Но здесь прежде всего важно видеть специфику развития национальных литератур. Так, для эстонской, латышской, литовской литератур характерны интеллектуалистские и реалистические тенденции, для белорусской и еврейской лирико-реалистические — Тётка, М. Богданович, Я. Лучина, Шолом-Алейхем…
Национальная идея обладала на первых этапах освободительного движения XIX века общественным, гражданским содержанием. Она не позволяла идти слишком далеко в художественном расчленении национальной жизни, стремясь, напротив, к целостному охвату и пониманию мира и человека.
B некоторых литературах поэтому, в частности в армянской и украинской, гражданственность и народность некрасовского типа объединялась с целостным воспроизведением национального бытия на уровне художественно-гармонической завершенности и национального классического стиля, то есть с типологической точки зрения — с пушкинской задачей. Видимо, Тараса Шевченко и особенно Оваиеса Туманяна мы можем отнести к такого рода поэтам.
Ф. М. Достоевский назвал музу Н. А. Некрасова — «раненым сердцем». Подобный образ поэта был весьма близок многим литературам XIX века, в которых понятия «национальной скорби», «раненого сердца» означали меру и народности и гражданственности.

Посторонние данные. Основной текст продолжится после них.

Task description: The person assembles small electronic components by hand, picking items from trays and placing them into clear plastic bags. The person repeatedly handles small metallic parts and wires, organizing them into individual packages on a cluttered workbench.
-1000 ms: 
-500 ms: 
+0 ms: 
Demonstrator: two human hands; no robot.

Разве поэзия Тараса Шевченко и Ованеса Туманяна, Акакия Церетели и Янки Купалы, как и многих других, не создает кроме образа поэта-борца, призывающего «глаголом жечь сердца людей», еще и образ «раненого сердца»? И хотя по отношению к вышеназванным поэтам мы часто применяем эту строку из пушкинского «Пророка», дабы справедливо подчеркнуть их гражданственность, все-таки образ «раненого сердца», будучи более народным и лирическим, может быть здесь более уместен, тем более что этот образ вовсе не принижает поэтов, как поэтов гражданских, выразителей мыслей и чаяний народных.